Une diversification progressive vers l’immobilier
Ces derniers n’en sont en effet pas à leur première expérience dans l’immobilier puisque depuis 2011 ils peuvent exercer à titre accessoire l’activité d’administration d’immeubles. Cette activité a même été étendue en 2015 aux biens des collectivités territoriales pour lesquels les commissaires de justice, en exécution d’un mandat, peuvent prendre en charge la gérance et l’encaissement des revenus tirés des immeubles. Concrètement, comme pour tout propriétaire, le commissaire de justice apprécie la conformité du bien aux obligations légales, fait la publicité du bien à louer, sélectionne les locataires en fonction des besoins exprimés par les collectivités, vérifie leur solvabilité, rédige le contrat de bail, dresse les constats d’état des lieux d’entrée et de sortie, ou encore procède au recouvrement des loyers, des charges et des impayés le cas échéant.
Les services de médiation et de négociation immobilière constituent ainsi une nouvelle corde ajoutée à un arc d’activité déjà dense. Le décret publié cet été permet en effet à tout commissaire de justice d’exercer à titre accessoire l’intermédiation immobilière, en vue de la vente d’un bien dont il assure déjà l’administration.

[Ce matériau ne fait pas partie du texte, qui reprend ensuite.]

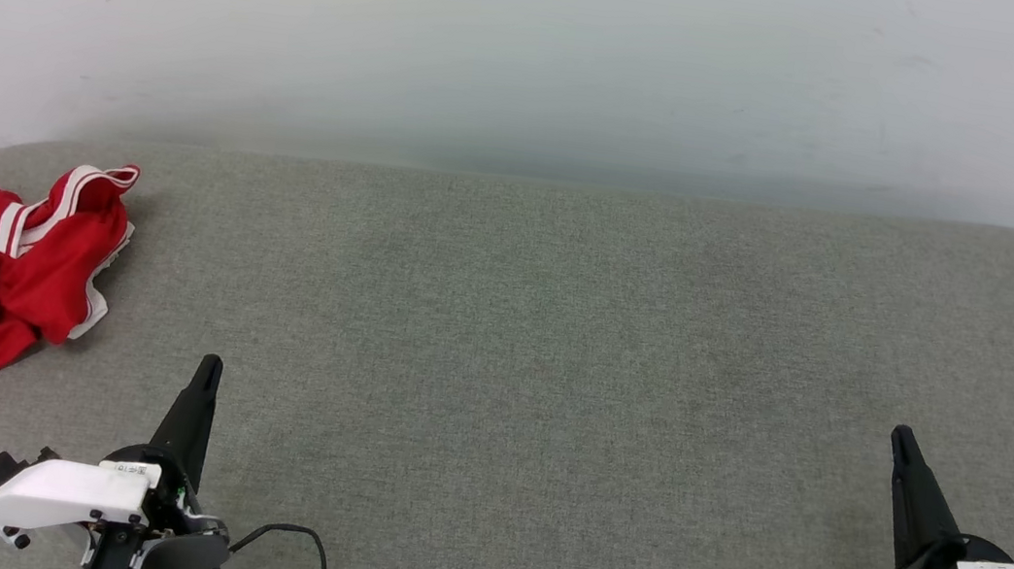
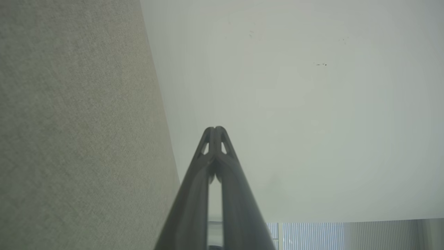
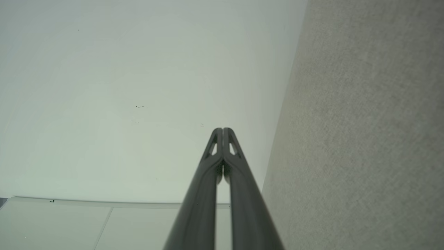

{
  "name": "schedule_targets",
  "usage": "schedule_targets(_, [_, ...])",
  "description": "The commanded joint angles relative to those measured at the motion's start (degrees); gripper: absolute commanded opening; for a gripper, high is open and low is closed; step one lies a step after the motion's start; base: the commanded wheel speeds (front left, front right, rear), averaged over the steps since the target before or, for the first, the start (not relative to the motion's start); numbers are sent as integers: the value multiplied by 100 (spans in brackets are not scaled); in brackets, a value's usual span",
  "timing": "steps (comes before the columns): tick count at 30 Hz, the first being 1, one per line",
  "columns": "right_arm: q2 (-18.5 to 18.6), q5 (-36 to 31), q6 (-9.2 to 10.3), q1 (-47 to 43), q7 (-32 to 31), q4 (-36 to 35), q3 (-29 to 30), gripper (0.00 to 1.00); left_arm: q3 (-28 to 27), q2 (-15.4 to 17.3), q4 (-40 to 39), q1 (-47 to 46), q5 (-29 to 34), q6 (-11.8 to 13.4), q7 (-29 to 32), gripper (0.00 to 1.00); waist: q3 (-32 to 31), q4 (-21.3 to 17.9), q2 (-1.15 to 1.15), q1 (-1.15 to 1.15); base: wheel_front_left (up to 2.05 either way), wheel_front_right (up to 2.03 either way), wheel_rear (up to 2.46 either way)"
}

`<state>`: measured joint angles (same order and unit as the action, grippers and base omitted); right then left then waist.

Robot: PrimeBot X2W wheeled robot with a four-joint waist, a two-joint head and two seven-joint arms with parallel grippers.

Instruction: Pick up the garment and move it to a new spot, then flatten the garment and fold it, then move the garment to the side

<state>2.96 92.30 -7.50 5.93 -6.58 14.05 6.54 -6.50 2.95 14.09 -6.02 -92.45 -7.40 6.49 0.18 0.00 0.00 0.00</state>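
Observation:
The garment [image 1: 0, 267], red with white sleeves and striped trim, lies crumpled at the far left of the grey fabric surface [image 1: 538, 347], partly cut off by the head view's left edge. My left gripper [image 1: 209, 370] is shut and empty at the lower left, its tips a short way right of and nearer than the garment. My right gripper [image 1: 902, 438] is shut and empty at the lower right, far from the garment. In the left wrist view my left gripper [image 2: 215, 129] has its tips pressed together; in the right wrist view my right gripper [image 3: 222, 130] does too.
A pale wall [image 1: 539, 44] rises behind the grey surface. A black cable [image 1: 297, 536] loops beside my left wrist. The surface's back corners are rounded. Window blinds [image 2: 312, 236] appear in the left wrist view.

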Motion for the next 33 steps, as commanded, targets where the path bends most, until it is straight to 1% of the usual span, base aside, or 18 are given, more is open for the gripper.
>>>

« Le droit de l’immobilier est au cœur des activités principales et accessoires du commissaire de justice. États des lieux, constats de conformité locative, missions de gestion locative ou syndics de copropriété sont autant d’exemples de compétences d’intervention du commissaire de justice dans le domaine immobilier. L’intermédiation immobilière complète ces expertises acquises qui seront mises au service d’un marché immobilier qui impose une vision d’ensemble et une sécurisation pour des transactions de plus en plus complexes », souligne Benoit Santoire, président de la Chambre nationale des commissaires de Justice.

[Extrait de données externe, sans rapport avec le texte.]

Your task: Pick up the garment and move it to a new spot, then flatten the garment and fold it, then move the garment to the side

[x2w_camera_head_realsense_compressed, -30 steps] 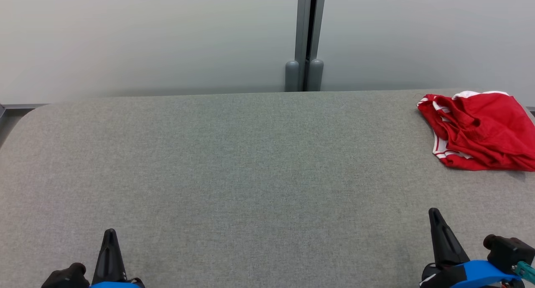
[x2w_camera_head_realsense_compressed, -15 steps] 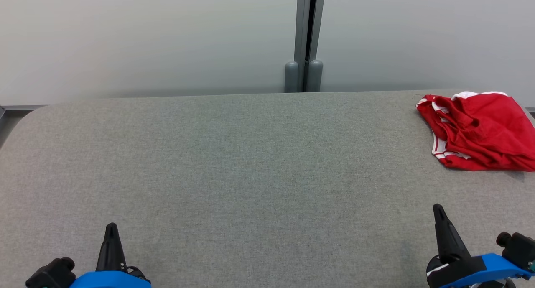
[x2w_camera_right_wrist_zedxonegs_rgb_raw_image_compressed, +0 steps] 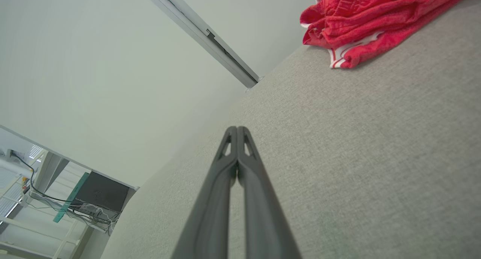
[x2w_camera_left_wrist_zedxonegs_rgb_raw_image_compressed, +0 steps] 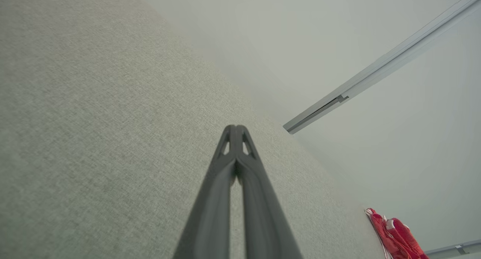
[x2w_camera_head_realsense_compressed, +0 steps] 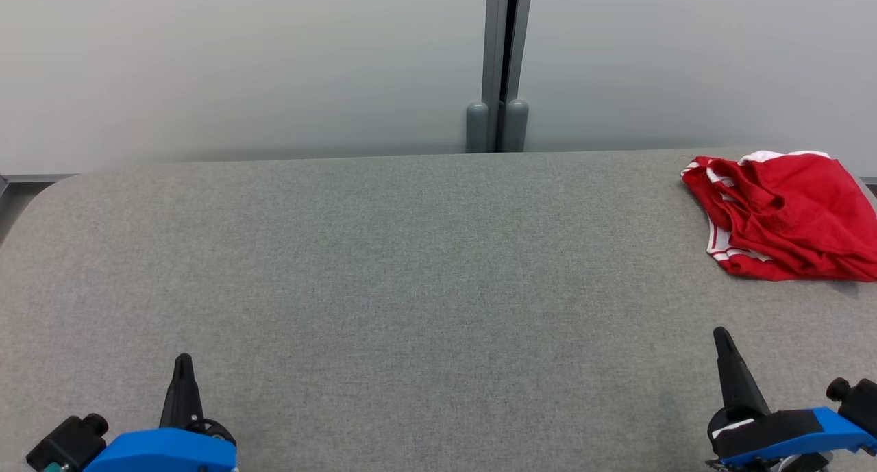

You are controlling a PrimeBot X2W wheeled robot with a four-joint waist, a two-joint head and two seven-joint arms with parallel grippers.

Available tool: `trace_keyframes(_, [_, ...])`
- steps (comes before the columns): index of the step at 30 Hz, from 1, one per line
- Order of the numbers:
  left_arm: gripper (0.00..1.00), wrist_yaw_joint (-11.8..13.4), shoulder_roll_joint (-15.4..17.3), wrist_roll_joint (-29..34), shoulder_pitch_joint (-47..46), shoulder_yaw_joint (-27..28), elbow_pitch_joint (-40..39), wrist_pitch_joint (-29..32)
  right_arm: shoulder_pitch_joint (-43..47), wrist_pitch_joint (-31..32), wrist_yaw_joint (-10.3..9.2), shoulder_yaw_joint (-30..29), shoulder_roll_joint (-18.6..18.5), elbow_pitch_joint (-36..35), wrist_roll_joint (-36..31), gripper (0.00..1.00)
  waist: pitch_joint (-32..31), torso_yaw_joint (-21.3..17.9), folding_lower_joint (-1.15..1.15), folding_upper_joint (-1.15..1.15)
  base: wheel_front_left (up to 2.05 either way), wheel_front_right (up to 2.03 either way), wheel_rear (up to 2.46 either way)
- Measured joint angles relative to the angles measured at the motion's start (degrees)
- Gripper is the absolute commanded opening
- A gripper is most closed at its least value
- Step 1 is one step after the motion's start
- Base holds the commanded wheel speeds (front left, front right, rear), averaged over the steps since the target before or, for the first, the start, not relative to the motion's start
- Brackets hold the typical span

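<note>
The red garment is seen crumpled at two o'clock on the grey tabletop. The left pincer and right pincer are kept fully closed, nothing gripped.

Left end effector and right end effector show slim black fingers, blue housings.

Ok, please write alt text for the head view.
A crumpled red garment with white trim lies at the far right of a grey table. The left tool and right tool, both shut, show at the bottom corners.
</note>
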Motion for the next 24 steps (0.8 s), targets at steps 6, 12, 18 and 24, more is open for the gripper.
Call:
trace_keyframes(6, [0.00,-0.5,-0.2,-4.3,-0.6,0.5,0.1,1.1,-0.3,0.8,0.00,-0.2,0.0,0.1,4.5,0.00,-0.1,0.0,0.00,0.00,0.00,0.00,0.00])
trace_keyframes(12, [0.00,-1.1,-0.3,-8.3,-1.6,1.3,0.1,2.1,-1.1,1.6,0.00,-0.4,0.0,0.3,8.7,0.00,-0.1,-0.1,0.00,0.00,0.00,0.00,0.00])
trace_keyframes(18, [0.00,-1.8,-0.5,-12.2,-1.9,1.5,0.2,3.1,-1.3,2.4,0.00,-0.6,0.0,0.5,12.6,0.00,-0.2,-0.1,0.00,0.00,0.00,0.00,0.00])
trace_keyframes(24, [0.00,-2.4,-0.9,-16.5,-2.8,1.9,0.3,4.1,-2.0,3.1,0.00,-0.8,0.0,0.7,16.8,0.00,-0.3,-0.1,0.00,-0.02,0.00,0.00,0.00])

Qu’en pensent les syndicats des professionnels de l’immobilier ?
Une nouvelle concurrence jugée déloyale qui n’est guère au goût de l’UNIS qui a engagé un recours gracieux auprès du Premier ministre contre le décret du 3 juillet afin de faire abroger le texte. « Ouvrir cette activité aux commissaires de justice, c’est ouvrir la boîte de Pandore. Il y aura toujours la tentation d’aller plus loin », a ainsi déclaré Danielle Dubrac, présidente de l’Unis. Et de souligner : « Les commissaires de justice ont un monopole sur certains actes. En profiter, même accessoirement, pour aller au-delà, c’est entrer en force dans le marché concurrentiel, provoquant ainsi une rupture de concurrence fondée sur un abus de qualité d’officier ministériel. »

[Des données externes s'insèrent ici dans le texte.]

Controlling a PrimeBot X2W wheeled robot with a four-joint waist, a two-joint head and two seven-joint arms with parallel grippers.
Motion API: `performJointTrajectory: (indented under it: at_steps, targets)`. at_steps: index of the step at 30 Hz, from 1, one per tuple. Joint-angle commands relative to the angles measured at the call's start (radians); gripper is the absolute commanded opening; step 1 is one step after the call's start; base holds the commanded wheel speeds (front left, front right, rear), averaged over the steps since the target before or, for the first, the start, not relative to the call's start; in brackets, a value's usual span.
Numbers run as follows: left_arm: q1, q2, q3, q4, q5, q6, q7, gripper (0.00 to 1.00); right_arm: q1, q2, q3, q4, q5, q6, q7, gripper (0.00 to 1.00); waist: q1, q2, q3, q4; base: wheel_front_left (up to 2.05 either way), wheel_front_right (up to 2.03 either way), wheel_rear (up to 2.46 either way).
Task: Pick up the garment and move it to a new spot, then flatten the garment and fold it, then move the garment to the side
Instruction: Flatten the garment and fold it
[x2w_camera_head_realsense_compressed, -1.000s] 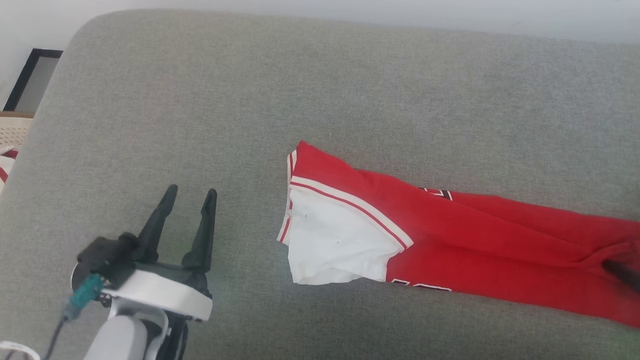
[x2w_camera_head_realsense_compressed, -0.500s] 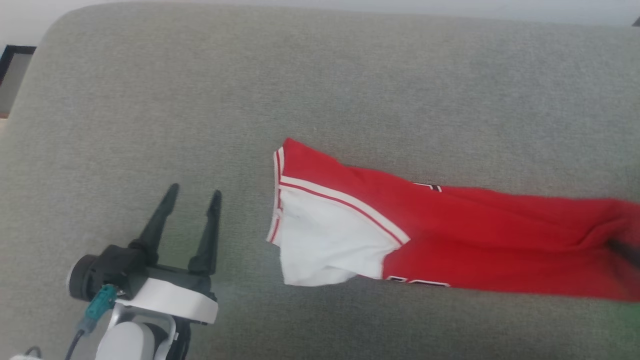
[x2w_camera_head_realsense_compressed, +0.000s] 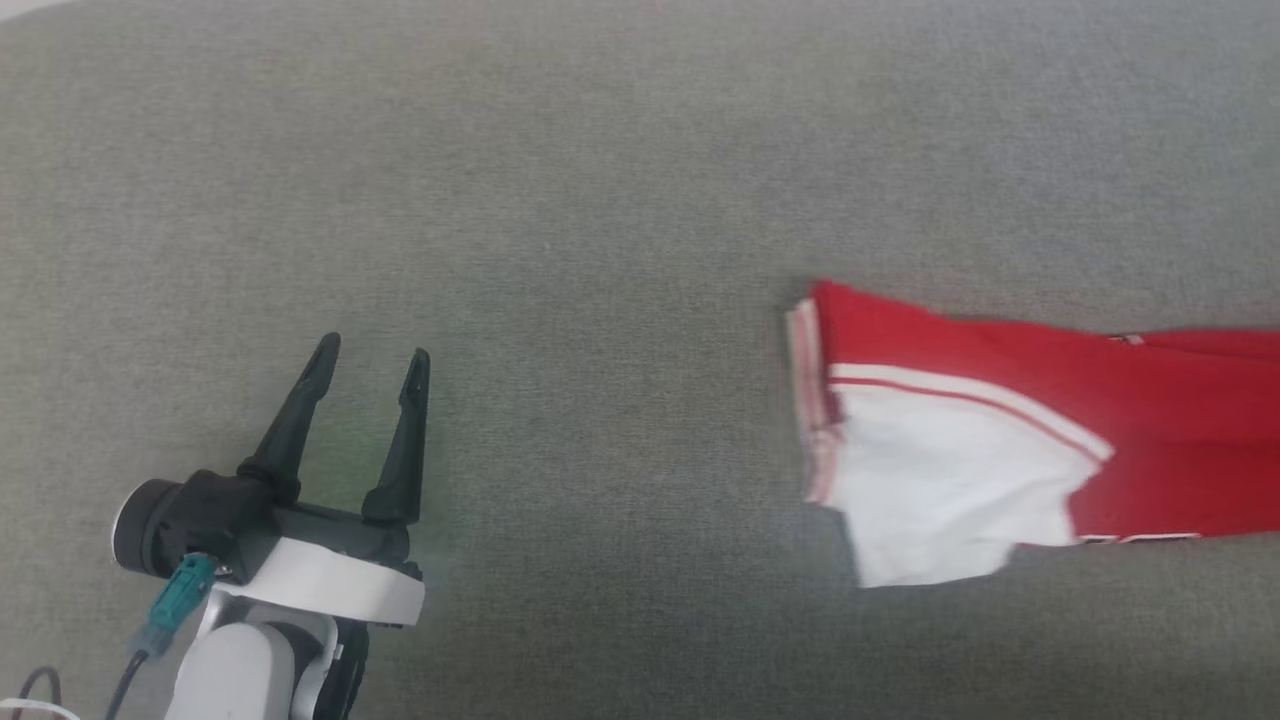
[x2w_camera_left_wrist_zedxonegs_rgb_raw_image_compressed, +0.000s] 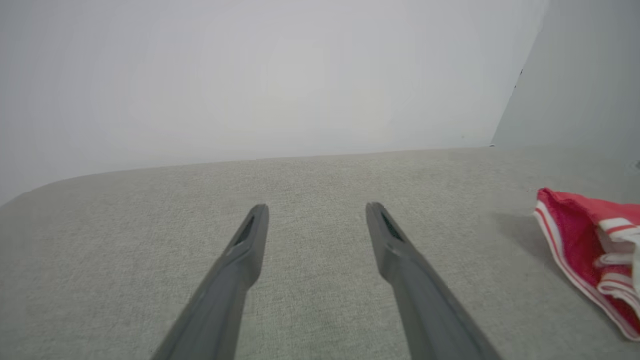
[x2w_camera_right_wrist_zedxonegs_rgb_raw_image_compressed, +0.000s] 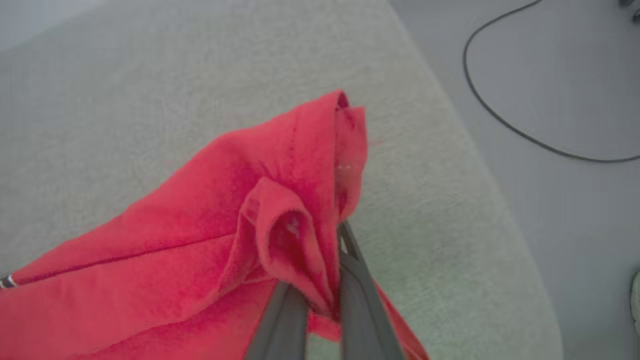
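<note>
The garment (x2w_camera_head_realsense_compressed: 1050, 450), a red jersey folded into a long band, lies on the grey cushion at the right of the head view, its white inner fabric and striped trim at its left end. Its trimmed corner (x2w_camera_left_wrist_zedxonegs_rgb_raw_image_compressed: 590, 245) also shows at the right edge of the left wrist view. My left gripper (x2w_camera_head_realsense_compressed: 372, 358) stands open at the lower left, well apart from the cloth, with nothing between its fingers (x2w_camera_left_wrist_zedxonegs_rgb_raw_image_compressed: 250, 240). In the right wrist view my right gripper (x2w_camera_right_wrist_zedxonegs_rgb_raw_image_compressed: 320, 295) is shut on a bunched red fold of the garment (x2w_camera_right_wrist_zedxonegs_rgb_raw_image_compressed: 280, 220).
The grey fabric cushion (x2w_camera_head_realsense_compressed: 560, 200) spreads under everything. In the right wrist view its rounded edge (x2w_camera_right_wrist_zedxonegs_rgb_raw_image_compressed: 480, 165) drops to a grey floor where a dark cable (x2w_camera_right_wrist_zedxonegs_rgb_raw_image_compressed: 505, 120) lies. A pale wall (x2w_camera_left_wrist_zedxonegs_rgb_raw_image_compressed: 250, 75) rises behind the cushion in the left wrist view.
The garment has slid to the right across the cushion, pulled by its right end. The head camera has also shifted, losing the cushion's far edge. My left gripper stays open in place.
</note>
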Motion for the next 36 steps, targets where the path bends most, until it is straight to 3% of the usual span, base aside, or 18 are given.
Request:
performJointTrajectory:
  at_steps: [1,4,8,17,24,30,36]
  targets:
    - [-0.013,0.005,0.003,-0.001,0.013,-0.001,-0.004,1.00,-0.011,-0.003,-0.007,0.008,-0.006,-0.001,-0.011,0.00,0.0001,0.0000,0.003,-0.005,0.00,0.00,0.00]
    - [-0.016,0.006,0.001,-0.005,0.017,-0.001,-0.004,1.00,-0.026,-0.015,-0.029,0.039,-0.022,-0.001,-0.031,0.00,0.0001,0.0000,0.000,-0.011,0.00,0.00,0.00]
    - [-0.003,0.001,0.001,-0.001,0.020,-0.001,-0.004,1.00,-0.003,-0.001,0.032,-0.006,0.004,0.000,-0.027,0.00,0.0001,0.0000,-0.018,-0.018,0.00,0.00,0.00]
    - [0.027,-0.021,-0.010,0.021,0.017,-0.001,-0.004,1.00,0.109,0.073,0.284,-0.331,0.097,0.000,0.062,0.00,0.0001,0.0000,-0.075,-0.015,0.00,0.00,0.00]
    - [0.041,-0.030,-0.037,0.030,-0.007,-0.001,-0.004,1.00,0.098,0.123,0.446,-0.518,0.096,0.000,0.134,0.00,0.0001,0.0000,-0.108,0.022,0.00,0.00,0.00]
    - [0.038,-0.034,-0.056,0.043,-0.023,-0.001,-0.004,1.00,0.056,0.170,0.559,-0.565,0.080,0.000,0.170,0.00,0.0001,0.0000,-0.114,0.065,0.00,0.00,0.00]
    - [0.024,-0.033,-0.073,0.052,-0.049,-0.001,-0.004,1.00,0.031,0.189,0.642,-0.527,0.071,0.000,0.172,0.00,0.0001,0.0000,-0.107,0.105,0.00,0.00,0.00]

Le président de la FNAIM, Loîc Cantin se veut, quant à lui, plus mesuré : « Nous avons en effet pris connaissance de cette mesure mais qui reste pour nous un épiphénomène. Il n’est en effet pas nécessaire de s’apitoyer en permanence sur de nouveaux intervenants qui viendraient grignoter quelques parts de marché. Si nous déplorons bien entendu cet élargissement, ce dernier est sans doute mesuré puisqu’il se limite à une transaction opérée dès lors qu’un huissier de justice dispose d’un mandat de gestion du bien devant être vendu. » Et d’ajouter : « Notre combat est ailleurs : contre l’intermédiation non maitrisée et non réglementée pour nos trois métiers. »
A noter que le cabinet de Michel Barnier a désormais deux mois pour répondre au recours gracieux déposé par l’Unis. A réception de la réponse ou en l’absence de réponse dans un délai de deux mois, cette dernière pourra alors introduire un recours contentieux devant le Conseil d’Etat.